England: Prosecutors less likely to pursue mercy killings under proposed guidance
Prosecutors are less likely to pursue people involved in mercy killings in cases where a suspect is “wholly motivated by compassion” or where the person had reached a “voluntary, settled and informed decision to end their life”.
Current Crown Prosecution Service (CPS) advice proves that where there is enough evidence “a prosecution is almost certainly required, even in cases such as the ‘mercy killing’ of a sick relative”.
But prosecution would not automatically follow under the proposals, which are likely to be controversial.
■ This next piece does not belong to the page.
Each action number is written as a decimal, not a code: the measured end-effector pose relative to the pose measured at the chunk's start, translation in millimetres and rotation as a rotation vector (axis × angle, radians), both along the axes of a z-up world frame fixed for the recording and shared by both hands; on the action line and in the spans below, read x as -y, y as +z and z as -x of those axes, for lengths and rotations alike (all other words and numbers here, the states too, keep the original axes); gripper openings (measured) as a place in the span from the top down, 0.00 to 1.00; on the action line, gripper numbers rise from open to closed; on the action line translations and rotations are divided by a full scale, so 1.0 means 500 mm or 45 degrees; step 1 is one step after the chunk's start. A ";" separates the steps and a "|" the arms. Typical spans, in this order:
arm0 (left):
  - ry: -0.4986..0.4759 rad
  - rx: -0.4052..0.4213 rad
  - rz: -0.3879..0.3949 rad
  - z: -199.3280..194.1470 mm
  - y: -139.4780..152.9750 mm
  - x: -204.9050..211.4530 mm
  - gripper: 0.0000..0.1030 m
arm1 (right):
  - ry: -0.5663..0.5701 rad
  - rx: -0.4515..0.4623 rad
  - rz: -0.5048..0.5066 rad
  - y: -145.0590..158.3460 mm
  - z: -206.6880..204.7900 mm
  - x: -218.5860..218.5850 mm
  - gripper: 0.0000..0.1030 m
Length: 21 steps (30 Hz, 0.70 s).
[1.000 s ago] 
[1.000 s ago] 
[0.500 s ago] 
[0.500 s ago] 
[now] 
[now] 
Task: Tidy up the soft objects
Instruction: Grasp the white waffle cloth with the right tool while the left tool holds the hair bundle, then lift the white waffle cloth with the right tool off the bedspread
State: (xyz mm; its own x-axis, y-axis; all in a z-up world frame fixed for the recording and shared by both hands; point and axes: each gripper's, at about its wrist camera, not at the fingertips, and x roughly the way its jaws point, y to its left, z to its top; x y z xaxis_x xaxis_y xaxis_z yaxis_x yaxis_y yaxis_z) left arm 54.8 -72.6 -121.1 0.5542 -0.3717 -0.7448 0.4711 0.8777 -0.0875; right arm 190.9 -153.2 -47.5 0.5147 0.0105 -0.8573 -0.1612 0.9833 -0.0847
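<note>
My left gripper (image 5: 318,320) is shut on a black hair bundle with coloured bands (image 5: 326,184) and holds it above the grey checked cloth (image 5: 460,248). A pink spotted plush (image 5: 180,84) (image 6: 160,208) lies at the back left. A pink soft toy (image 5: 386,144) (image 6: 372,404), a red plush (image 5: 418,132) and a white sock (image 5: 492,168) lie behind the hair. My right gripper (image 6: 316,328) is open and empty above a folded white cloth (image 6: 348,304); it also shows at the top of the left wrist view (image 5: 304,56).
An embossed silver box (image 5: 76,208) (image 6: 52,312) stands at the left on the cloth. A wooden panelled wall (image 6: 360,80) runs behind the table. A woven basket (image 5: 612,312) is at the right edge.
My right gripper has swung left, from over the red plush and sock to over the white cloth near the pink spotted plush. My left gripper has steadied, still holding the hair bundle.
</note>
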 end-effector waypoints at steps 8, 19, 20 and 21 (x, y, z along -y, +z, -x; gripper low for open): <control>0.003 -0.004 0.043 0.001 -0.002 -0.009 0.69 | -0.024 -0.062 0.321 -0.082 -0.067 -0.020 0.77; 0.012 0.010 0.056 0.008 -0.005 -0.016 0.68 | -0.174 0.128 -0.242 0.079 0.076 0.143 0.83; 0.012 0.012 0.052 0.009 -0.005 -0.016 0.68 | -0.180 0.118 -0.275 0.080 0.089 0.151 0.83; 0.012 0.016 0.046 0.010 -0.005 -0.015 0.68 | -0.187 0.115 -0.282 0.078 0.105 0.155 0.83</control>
Andrea Williams, chief executive of the Christian Legal Centre, said the proposals “could cause great harm to individuals and society” and that they could “weaken the protection the law provides for human life”.
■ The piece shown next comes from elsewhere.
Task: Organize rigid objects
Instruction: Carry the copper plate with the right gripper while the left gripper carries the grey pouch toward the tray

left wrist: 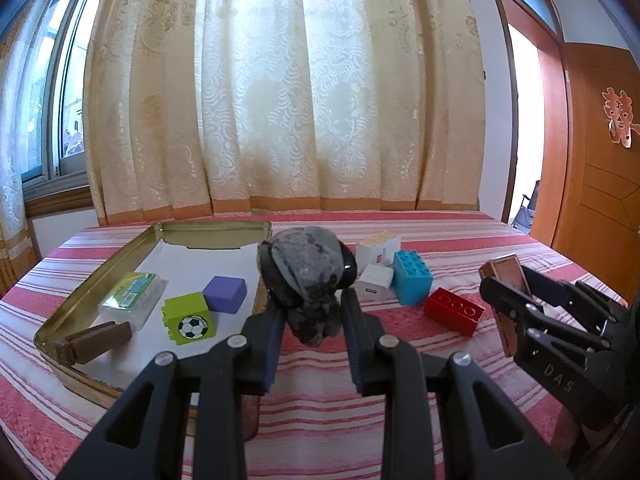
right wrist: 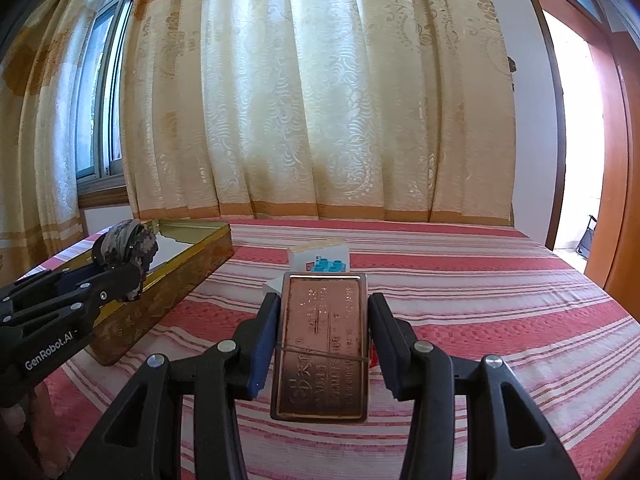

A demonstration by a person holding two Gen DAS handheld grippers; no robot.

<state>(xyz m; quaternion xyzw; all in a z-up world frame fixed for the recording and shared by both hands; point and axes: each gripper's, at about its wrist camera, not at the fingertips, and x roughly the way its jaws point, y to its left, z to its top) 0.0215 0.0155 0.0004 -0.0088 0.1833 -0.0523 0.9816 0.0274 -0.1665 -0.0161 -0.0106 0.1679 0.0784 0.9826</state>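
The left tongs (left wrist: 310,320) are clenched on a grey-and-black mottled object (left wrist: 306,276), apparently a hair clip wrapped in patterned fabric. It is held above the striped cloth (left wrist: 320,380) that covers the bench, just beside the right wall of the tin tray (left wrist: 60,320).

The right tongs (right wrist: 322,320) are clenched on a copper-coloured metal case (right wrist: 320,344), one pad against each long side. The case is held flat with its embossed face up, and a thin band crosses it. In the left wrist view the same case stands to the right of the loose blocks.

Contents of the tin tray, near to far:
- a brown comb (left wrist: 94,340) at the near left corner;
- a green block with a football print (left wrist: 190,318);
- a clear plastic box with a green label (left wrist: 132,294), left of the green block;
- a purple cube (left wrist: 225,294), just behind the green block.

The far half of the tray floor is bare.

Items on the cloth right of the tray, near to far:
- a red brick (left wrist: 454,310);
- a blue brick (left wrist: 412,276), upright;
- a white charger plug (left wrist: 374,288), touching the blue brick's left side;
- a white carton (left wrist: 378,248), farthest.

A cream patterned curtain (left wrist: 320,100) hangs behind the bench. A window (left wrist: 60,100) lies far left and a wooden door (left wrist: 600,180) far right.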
The CPS said that, under the reforms, “a suspect is not immune from prosecution if they claim it was a mercy killing or failed suicide pact”.
Furthermore, it also emphasised that the proposed guidance “does not touch on assisted dying or other similar scenarios which are treated separately in law”.
Max Hill, the director of public prosecutions, said mercy killings were “tragedies for the family and friends of those involved”.
He added: “It is a sensitive and emotive topic which can be very divisive and provoke strong views, but our prosecutors may need to decide whether the legal test for criminal charges has been met.
“The individual circumstances of every case must be carefully weighed up when considering whether it is in the public interest to charge.”